Defesa - Laudson Cruz Ortiz, advogado de Maria Aparecida, explica que a cliente foi ouvida nesta quarta-feira (14) pelo Gaeco e que mais uma vez esclareceu os motivos das viagens. “Além de ser presidente da Omep de Mato Grosso do Sul, ela é presidente da Omep Brasil e tem por obrigação participar de congressos, seminários. Mas, jamais que estas viagens seriam custeadas pelos convênios [com a prefeitura]. Tudo que é gasto com o dinheiro dos convênios vai para as prestações de contas”.
O defensor afirma que quase sempre que viaja a trabalho, a presidente da Omep aproveita para fazer passeios, pagos com o dinheiro dela. Ele diz ainda que ela tem um neto que mora em Londres e por isso vai até lá com frequência. “Agora cabe ao Gaeco provar que ela usou dinheiro público para viajar”.
Ortiz vai pedir o habeas corpus da pedagoga e classifica a prisão dela como descabida. “Estamos na fase de inquérito ainda, não existe processo, acusação criminal. Mas, infelizmente, preferem prender para depois esclarecer”.
Operação – A Urutau é resultado de investigações sobre os desvios de recursos dos cofres municipais, por meio das Omep e da Seleta, que terceirizam mão-de-obra e serviços para a Prefeitura de Campo Grande. A suspeita é que as entidades eram usadas na contratação de “fantasmas” e que os prejuízos cheguem à casa dos milhões. O trabalho de apuração ainda não terminou.
De acordo com o promotor Marcos Alex Veras, da 29ª Promotoria de Justiça do Patrimônio Público, a ação na Justiça que culminou na expedição de três mandados de prisão, sete de condução coercitiva e 14 de busca e apreensão, está em sigilo “para não atrapalhar as investigações”.
Nesta terça-feira, o trabalho das equipes comandadas pelo Gaeco começou no início da manhã. Além da presidente da Omep, Ana Claudia Pereira da Silva, que atuaria como chefe do departamento pessoal na Seleta Sociedade Caritativa e Humanitária, e Kelly Ribeiro Pereira, coordenadora da creche Nossa Senhora do Perpétuo Socorro, foram presas.
O Gaeco cumpriu os mandados de busca e apreensão nas sedes da Seleta e da Omep, no gabinete da vereadora Magali Picarelli (PSDB), na creche, em uma empresa, um instituto de formação e na casa do presidente da Seleta, dentre outros locais.
Além disso, sete pessoas foram levadas até a sede do Grupo de Combate ao Crime Organizado para depor: o presidente da Seleta, Gilbraz Marques, a vereadora Magali Picarelli, além de Elcio Paes da Silva, Wenrril Pereira Rodrigues, Eder Tulio Bezerra Pereira, Aliny Aparecida de Souza, tesoureira da Omep, e Rodrigo Messa, genro da presidente da Omep e que já ocupou o comando da entidade.

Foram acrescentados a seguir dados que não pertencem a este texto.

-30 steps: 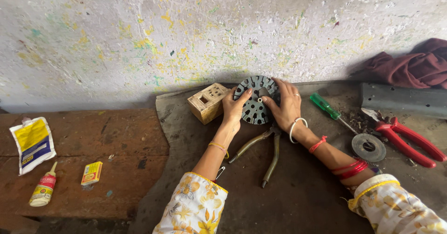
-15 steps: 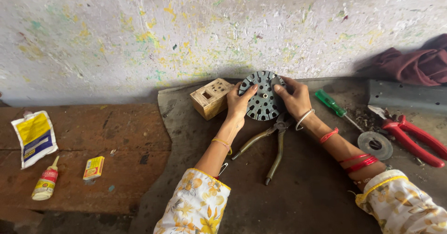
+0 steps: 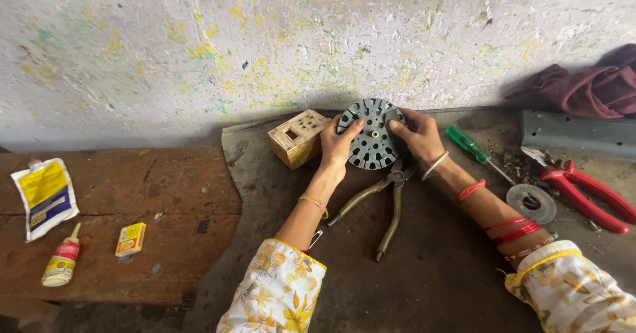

As ordens de prisão, busca e condução coercitiva foram expedidos pelo juiz Mario José Esbalqueiro Junior, quando ele estava vinculado à 1ª Vara das Execuções Penais de Campo Grande.
Urutau - José Sabino, biólogo, mestre em zoologia e doutor em ecologia, explica que o Urutau é uma ave que se esconde durante o dia, pousa em troncos de árvores e se camufla como defesa. À noite, sai para caçar insetos.
Em Campo Grande, como temos muitas árvores, é uma ave até comum, mas o biólogo lembra que “tem de ter um olho bem treinado para conseguir encontrá-la”.
Urutau é o nome popular do pássaro que emite barulhos parecidos com os usados nas trilhas de filmes de terror, segundo o biólogo. “As pessoas têm medo e por isso existem muitas lendas sobre a ave”.
O nome da operação foi escolhido possivelmente em referência às supostas contratações de “fantasmas” pela Omep e pela Seleta.